Cal. Code Regs. Tit. 8, § 9774 - Quality of Care
(a) An HCO
must include a written program designed to ensure a level of care for
occupational injuries and illnesses which meets professionally recognized
standards of care. The program must be designed and directed by providers to
document that the quality of care provided is reviewed, that problems are
identified, that effective action is taken to improve care where deficiencies
are identified, that follow-up measures are planned where indicated, and that
all of the requirements of this division are met. The plans must describe the
goals and objectives of the program and organizational arrangements, including
staffing, the methodology for on-going monitoring and evaluation of health
services, the scope of the program, and required levels of activity. Quality of
care problems must be identified and corrected. The program must demonstrate
that the HCO's utilization review activities are designed to improve the
quality of care provided.
The HCO shall describe and implement a program, including the following:
(1) A description of
the process whereby the medical reasonableness or medical necessity of requests
for authorization are reviewed and decisions on such requests are made by the
HCO. The description shall include the specific criteria utilized in the review
and throughout the decision-making process, including treatment protocols or
standards in any software, database, or other resource used in the process.
Treatment protocols must be consistent with any guidelines adopted pursuant to
paragraph (8) of subdivision (e) of Section
139 of the
Labor Code.
(2) A description of
the qualifications of the personnel involved in reviewing and making decisions
concerning requests for authorization, including the professional
qualifications of the personnel, and the manner in which such personnel are
involved in the review process. Medical decisions must be rendered by
physicians with licenses unrestricted by their licensing board.
(3) A description of manual and automated
data storage and retrieval systems for medical and utilization review; and the
types of data analyses, reports, and manner in which results are communicated
to providers.
(b) The
HCO's quality assurance committee shall meet on at least a quarterly basis or
more frequently if problems have been identified, to oversee its quality
assurance program responsibilities. Reports to the HCO's governing body shall
be sufficiently detailed to include findings and actions taken as a result of
the quality assurance program and to identify those internal or contracting
provider components which the quality assurance program had identified as
presenting significant or chronic quality of care issues.
(c) The HCO is responsible for establishing a
quality assurance program to monitor and evaluate the care provided by each
contracting provider group or facility. Medical groups or other provider
entities may have active quality assurance programs which the HCO may use.

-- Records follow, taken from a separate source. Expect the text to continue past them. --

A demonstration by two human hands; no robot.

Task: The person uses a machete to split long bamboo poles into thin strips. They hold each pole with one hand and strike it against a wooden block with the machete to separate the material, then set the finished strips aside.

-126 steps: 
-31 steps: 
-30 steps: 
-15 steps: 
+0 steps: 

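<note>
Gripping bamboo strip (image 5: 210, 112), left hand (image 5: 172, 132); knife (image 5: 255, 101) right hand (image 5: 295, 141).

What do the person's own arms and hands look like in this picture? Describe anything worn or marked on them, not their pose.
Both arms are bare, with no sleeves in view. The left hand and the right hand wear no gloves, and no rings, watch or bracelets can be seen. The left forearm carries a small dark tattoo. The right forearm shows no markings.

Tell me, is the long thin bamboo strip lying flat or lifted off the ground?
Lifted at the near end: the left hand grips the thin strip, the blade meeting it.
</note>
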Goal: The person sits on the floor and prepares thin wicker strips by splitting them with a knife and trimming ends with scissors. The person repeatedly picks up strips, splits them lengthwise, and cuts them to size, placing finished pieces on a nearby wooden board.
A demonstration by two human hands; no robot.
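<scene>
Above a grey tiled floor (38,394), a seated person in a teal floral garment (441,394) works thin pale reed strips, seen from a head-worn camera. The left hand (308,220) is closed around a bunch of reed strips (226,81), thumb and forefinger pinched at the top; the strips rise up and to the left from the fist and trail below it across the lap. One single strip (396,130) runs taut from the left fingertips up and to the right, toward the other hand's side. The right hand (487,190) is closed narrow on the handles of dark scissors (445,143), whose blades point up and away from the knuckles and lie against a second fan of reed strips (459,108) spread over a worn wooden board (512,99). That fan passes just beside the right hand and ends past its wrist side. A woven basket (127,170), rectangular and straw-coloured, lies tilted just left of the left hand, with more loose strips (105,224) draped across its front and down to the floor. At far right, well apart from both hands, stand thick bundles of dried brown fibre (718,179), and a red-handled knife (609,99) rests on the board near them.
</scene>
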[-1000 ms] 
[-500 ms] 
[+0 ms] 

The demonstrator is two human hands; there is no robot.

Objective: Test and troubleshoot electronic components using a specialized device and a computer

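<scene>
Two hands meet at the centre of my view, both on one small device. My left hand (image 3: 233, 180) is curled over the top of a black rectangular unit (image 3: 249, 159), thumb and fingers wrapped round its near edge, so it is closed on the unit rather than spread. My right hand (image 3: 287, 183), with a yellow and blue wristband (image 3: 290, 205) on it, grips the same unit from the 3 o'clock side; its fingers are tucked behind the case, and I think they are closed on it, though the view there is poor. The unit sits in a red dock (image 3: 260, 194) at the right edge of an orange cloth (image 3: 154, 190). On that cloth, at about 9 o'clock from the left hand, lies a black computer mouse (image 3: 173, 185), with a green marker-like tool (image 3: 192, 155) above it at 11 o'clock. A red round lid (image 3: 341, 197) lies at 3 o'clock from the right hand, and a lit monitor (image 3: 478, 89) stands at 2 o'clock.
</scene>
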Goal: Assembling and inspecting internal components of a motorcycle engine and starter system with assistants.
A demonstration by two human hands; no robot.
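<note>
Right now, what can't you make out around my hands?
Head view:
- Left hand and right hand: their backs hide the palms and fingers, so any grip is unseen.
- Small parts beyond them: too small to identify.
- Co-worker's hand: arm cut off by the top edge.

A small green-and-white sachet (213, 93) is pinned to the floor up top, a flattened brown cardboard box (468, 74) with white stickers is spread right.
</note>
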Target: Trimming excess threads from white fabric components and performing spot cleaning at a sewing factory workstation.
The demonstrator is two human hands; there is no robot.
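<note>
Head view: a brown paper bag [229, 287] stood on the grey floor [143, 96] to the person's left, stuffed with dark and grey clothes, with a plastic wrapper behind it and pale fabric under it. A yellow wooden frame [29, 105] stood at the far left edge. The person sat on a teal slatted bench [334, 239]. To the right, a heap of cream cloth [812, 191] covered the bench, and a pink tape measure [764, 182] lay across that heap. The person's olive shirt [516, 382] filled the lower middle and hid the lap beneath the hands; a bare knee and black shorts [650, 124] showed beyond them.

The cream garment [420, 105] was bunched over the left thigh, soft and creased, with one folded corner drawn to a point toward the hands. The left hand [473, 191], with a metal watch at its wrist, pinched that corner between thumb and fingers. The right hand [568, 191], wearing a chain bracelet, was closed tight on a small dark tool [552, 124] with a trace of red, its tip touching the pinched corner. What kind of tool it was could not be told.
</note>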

However, the HCO must retain responsibility for reviewing the overall quality
of care delivered to HCO enrollees. To the extent that the HCO's quality
assurance responsibilities are delegated within the HCO or to a contracting
provider or facility, the HCO shall provide evidence of an oversight mechanism
for ensuring that delegated quality assurance functions are adequately
performed.
(d) Physicians must be
an integral part of the quality assurance program. Design and implementation of
the quality assurance program shall be supervised by designated physicians.
Physician participation in quality assurance activity must be adequate to
monitor the full scope of clinical services rendered, resolve problems and
ensure that corrective action is taken when indicated. Specialist providers
must also be involved in peer review of like specialties.

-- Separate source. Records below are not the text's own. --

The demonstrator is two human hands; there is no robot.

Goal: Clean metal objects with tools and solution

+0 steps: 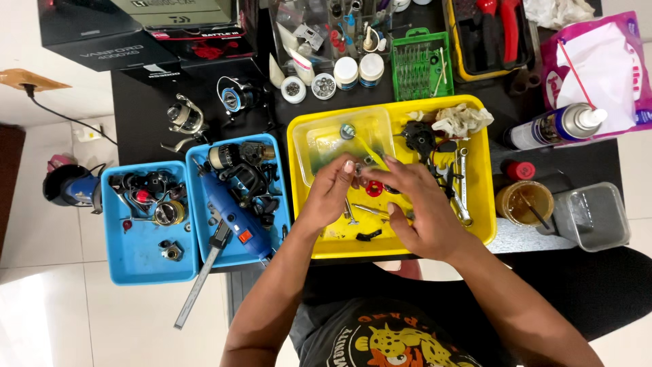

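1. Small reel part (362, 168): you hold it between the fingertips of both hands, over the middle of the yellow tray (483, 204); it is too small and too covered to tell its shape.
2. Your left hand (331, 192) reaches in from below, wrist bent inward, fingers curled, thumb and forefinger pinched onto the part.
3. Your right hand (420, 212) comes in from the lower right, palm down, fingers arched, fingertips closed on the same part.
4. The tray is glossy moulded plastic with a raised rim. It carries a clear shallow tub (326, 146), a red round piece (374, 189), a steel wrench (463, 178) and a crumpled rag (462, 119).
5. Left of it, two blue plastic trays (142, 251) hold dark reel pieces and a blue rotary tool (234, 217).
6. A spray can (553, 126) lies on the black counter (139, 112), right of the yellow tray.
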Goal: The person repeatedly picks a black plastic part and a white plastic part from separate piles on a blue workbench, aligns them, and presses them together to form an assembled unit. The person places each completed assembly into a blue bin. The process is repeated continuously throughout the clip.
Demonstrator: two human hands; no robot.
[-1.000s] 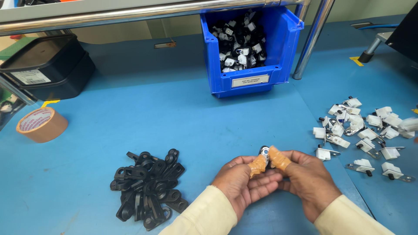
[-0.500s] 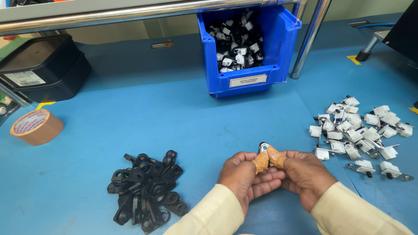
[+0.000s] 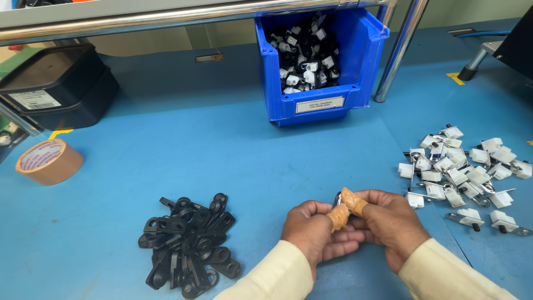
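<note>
My left hand (image 3: 315, 231) and my right hand (image 3: 392, 221) meet low in the middle of the blue table (image 3: 222, 161), thumbs wrapped in tan tape. Together they pinch a small black-and-metal part (image 3: 337, 198), mostly hidden by the thumbs. A pile of black plastic clips (image 3: 187, 243) lies to the left of my left hand. Several white-and-metal pieces (image 3: 463, 175) are scattered to the right of my right hand.
A blue bin (image 3: 319, 61) full of black and white parts stands at the back centre, beside a metal post (image 3: 401, 50). A black case (image 3: 58, 86) sits at the back left. A roll of brown tape (image 3: 49, 161) lies at the left edge.
Both hands stay pressed together on the small part, with only slight shifts of the thumbs. The view has drifted a little.
</note>
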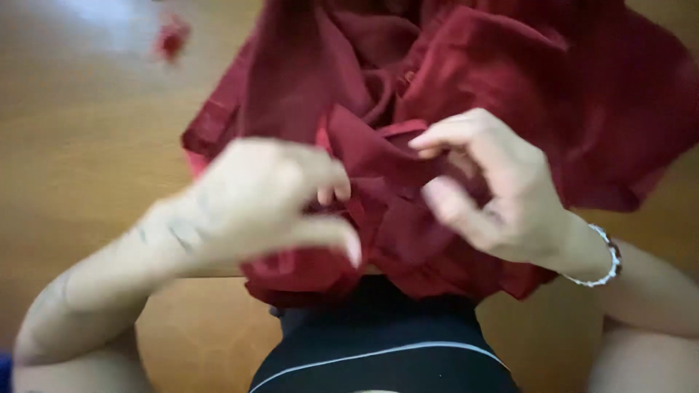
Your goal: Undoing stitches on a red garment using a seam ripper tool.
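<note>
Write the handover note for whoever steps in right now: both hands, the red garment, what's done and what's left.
Left hand: curled at the near edge of the dark red garment, grip not clear through blur.
Right hand: fingers pinching a fold at the garment's middle; bracelet on that wrist.
Garment: bunched and crumpled on the wooden table, near edge hanging toward the lap.
Done: nothing flattened or folded.
Left: the whole garment is still rumpled.

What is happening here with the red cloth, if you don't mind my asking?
A person is working both bare hands into a crumpled dark red garment bunched over a wooden surface. The right hand, with a bracelet at the wrist, pinches a fold near the middle. The left hand is blurred, its fingers curled at the fabric.
</note>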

(e) The HCO may delegate inpatient quality
assurance functions to hospitals, however in such case a HCO must fully
describe and monitor that hospital's quality assurance program.

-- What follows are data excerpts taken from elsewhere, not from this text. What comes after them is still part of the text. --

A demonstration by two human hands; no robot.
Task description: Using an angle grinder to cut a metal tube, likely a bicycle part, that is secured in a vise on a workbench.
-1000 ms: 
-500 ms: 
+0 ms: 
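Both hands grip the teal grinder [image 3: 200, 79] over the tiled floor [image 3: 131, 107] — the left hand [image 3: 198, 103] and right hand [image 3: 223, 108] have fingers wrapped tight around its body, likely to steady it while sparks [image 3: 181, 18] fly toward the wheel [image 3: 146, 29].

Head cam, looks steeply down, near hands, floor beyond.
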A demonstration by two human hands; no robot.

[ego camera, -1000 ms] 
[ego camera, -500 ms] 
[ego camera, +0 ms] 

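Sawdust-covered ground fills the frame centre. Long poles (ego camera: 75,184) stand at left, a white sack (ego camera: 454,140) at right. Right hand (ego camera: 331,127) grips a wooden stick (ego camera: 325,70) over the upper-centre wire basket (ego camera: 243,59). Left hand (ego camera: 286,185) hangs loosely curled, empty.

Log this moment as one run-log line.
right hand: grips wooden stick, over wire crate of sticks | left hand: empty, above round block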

(f) The HCO must insure that all
comprehensive medical-legal reports are prepared in an objective, fair, and
unbiased manner, and that such reports are prepared in accordance with Section
4628 of the
Labor Code, any applicable procedures promulgated under Section
139.2 of the
Labor Code, and the requirements of Section
10606. The HCO or physician shall
retain, for no less than three years, copies of all comprehensive medical
evaluation reports which are prepared by any of its physicians to determine an
employee's eligibility for compensation. These reports shall be made available
to the administrative director upon request. The administrative director may
review such reports as he or she deems necesary to insure compliance with this
subdivision, and the results of this review may be used to deny recertification
if it is determined that a significant number of an HCO's reports show bias or
are legally inadequate.
Notes
Note: Authority cited: Sections 133, 4600.5, 4603.5 and 5307.3, Labor Code. Reference: Sections 4600, 4600.5 and 4628, Labor Code.